Generalized Linear Models

2020-02-17
4 min read

In my previous posts I have talked about linear and logistic regression. Today I will talk about the broader family of models to which both methods belong Generalized Linear Models. To work our way up to GLMs, we will begin by defining the exponential family.

The exponential family: A class of distributions is in the exponential family if it can be written in the form:

$$ p(y;\eta) = b(y) \text{exp}(\eta^T T(y) - \alpha(\eta)) $$

More information can be found here

Linear regression as a GLM

Maybe you remember that the underlying assumption used in the least squares cost function of linear regression was that, the conditional distribution of $y$ given $x$ is defined by a gaussian (normal) distribution. It turns out a gaussian distribution is part of the exponential family and can be written as follows:

\[\begin{aligned} p(y;\mu) =& \dfrac{1}{\sqrt{2\pi}} \text{exp} \left( -\dfrac{1}{2} (y-\mu)^2 \right) \\ =& \dfrac{1}{\sqrt{2\pi}} \text{exp} \left( -\dfrac{1}{2}y^2 \right) \cdot \text{exp} \left( \mu y - \dfrac{1}{2} \mu^2 \right) \\ \\ \eta =& \mu \\ T(y) =& y \\ a(\eta) =& \dfrac{\mu^2}{2} \\ =& \dfrac{\eta^2}{2} \\ b(y) =& \dfrac{1}{\sqrt{2\pi}} \text{exp}(\dfrac{y^2}{2}) \end{aligned}\]

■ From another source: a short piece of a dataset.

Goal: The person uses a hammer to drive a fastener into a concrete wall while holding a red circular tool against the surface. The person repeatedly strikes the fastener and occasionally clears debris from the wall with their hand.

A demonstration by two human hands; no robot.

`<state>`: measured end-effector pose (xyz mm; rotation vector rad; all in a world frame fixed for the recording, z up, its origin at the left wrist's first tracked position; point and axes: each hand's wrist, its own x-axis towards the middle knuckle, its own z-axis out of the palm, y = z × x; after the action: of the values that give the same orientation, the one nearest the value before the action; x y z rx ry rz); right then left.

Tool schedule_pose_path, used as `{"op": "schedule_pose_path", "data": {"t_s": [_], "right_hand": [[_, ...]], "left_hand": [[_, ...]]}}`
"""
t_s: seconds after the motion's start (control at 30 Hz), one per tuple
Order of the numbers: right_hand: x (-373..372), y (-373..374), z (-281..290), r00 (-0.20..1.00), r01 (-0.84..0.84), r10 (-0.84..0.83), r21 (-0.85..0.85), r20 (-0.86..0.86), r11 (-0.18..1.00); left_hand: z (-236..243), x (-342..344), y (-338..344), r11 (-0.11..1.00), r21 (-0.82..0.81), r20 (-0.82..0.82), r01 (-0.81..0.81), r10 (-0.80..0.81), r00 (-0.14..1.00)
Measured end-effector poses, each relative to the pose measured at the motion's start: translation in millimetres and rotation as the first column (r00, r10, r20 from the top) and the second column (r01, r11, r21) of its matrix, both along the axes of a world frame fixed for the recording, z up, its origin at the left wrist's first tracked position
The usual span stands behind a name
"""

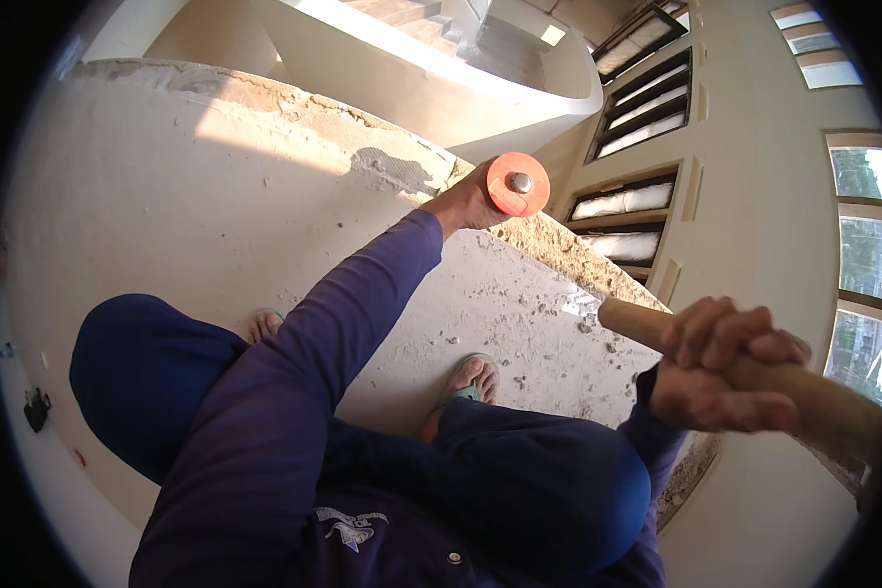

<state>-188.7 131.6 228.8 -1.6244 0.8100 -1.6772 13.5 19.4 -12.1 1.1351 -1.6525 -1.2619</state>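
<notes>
My left hand (pixel 465 206) reaches forward with its fingers wrapped round a chisel (pixel 504 188). A round orange guard faces up around the chisel's metal striking end, and hides the shaft and tip below. The chisel is over the rough, broken edge (pixel 548 245) of the floor. At the right, my right hand (pixel 720 372) is raised and closed round the thick wooden handle of a hammer (pixel 632 320). That handle slants down toward the right rim, where the hammer's head is dark and mostly cut off.
Pale floor (pixel 166 186) spreads around my sandalled feet (pixel 475 379), with crumbs of rubble (pixel 529 333) near the chipped edge. Beyond that edge a curved white parapet (pixel 411 73) borders stairs. Louvred openings (pixel 646 108) and windows (pixel 867 235) line the right wall. A black object (pixel 36 410) lies far left.
</notes>
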Motion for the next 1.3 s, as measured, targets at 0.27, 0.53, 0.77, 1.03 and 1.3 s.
{"op": "schedule_pose_path", "data": {"t_s": [0.27, 0.53, 0.77, 1.03, 1.3], "right_hand": [[5, 0, 2, 0.885, 0.104, 0.264, 0.715, -0.384, 0.692], [0, 5, 75, 0.960, -0.120, 0.195, -0.336, 0.200, 0.934], [-17, -14, -60, 0.529, 0.283, 0.323, 0.521, -0.785, 0.805], [-11, 5, 93, 0.967, -0.173, 0.195, -0.139, 0.165, 0.975], [-11, -4, -82, 0.508, 0.354, 0.237, 0.452, -0.828, 0.819]], "left_hand": [[2, 5, 6, 0.987, -0.133, 0.061, -0.086, 0.095, 0.994], [5, -7, 1, 0.998, -0.065, -0.030, -0.002, 0.000, 1.000], [18, -6, -15, 0.998, -0.030, -0.136, 0.060, -0.063, 0.989], [0, -4, -1, 1.000, -0.009, -0.003, 0.011, -0.011, 1.000], [35, -8, -2, 0.981, 0.157, -0.067, 0.112, -0.102, 0.992]]}}
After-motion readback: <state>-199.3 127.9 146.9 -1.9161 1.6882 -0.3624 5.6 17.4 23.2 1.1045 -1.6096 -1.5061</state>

Note that standard deviation $\sigma$ has been set to 1. This is done because it makes the derivation easier and since it is of no influence on our final choice of $\theta$ we are allowed to choose it arbitrarily.

One of the assumptions made when constructing a GLM is that the natural parameter $\eta$ and the inputs $x$ are related linearly: $\eta = \theta^T x$. Which brings us back to final form the hypothesis function of the linear regression algorithm. To formulate the hypothesis function of a GLM we equate it to the expected value of the conditional distribution:

\[\begin{aligned} h_{\theta}(x) =& E[y|\eta] = E[y|x;\theta] \\ =& \mu \\ =& \eta \\ =& \theta^T x \\ \end{aligned}\]

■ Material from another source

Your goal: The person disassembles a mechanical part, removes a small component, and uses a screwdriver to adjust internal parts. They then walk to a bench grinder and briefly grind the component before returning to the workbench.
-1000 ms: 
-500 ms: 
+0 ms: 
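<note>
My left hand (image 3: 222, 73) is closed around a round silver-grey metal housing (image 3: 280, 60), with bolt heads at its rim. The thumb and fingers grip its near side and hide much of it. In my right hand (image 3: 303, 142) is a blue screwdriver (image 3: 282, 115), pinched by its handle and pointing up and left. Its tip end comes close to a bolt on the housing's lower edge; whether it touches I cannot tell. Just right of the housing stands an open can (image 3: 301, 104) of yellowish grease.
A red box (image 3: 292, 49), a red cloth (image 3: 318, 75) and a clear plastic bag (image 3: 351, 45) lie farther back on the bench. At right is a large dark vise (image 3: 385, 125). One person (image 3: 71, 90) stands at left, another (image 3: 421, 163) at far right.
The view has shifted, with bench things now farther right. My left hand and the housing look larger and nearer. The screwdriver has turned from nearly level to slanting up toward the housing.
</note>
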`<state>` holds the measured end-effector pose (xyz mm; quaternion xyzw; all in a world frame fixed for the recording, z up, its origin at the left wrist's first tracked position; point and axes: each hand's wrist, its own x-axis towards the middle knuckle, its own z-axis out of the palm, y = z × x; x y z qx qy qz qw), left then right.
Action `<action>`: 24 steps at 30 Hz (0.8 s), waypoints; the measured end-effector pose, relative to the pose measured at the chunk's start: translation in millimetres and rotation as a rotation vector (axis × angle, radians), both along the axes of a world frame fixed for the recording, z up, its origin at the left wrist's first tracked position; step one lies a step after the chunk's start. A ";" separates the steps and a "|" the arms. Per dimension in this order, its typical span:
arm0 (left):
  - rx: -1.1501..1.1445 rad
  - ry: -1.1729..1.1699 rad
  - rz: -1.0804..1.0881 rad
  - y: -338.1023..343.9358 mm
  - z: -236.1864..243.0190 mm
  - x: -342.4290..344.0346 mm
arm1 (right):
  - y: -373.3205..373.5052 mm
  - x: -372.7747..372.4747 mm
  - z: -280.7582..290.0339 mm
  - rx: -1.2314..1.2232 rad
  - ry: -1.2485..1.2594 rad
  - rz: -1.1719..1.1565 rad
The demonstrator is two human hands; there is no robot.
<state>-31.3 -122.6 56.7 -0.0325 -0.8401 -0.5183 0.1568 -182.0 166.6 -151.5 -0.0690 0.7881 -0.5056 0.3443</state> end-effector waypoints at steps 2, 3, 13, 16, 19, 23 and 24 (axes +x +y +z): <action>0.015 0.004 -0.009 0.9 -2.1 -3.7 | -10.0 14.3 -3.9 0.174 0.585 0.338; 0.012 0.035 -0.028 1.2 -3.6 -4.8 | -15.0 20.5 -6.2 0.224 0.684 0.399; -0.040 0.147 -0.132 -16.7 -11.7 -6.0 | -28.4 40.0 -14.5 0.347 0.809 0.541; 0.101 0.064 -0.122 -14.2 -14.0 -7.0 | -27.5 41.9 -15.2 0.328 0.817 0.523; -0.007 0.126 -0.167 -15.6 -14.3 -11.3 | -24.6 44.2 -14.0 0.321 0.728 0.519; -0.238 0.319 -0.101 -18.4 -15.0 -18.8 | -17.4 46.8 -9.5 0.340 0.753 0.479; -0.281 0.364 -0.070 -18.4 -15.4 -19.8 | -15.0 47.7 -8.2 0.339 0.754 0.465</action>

Logistic regression as a GLM

The same procedure can be used to derive the logistic regression classifier as a GLM. The classifier assumes a bernoulli conditional distribution of $y$ given $x$. Rewriting the bernoulli distribution as part of the exponential family gives:

\[\begin{aligned} p(y;\phi) =& \phi^y (1-\phi)^{1-y} \\ =& \text{exp} (y \text{log} \phi + (1-y) \text{log}(1-\phi)) \\ =& \text{exp} \left( \left( \text{log} \left( \dfrac{\phi}{1-\phi} \right) \right) y + \text{log}(1-\phi) \right) \\ \newline \eta &= \text{log} (\dfrac{\phi}{1-\phi}) \\ T(y) &= y \\ a(\eta) &= -\text{log}(1-\phi) \\ &= -\text{log}(1- e^{\eta}) \\ b(y) &= 1 \end{aligned}\]

Again to formulate the hypothesis function of the logistic regression classifier we equate to the expected value of the conditional distribution:

\[\begin{aligned} h_{\theta}(x) =& E[y|\eta] = E[y|x;\theta] \\ &= \phi \\ &= \dfrac{1}{1+e^{-\eta}} \\ &= \dfrac{1}{1+e^{-\theta^T x}} \\ \end{aligned}\]

Softmax regression

An example of a GLM that I have not mentioned before in other posts is the softmax regression algorithm. This class of GLM that assumes a multinomial conditional distribution of $y$ given $x$. This type of distribution is appropriate for classification with more than two classes.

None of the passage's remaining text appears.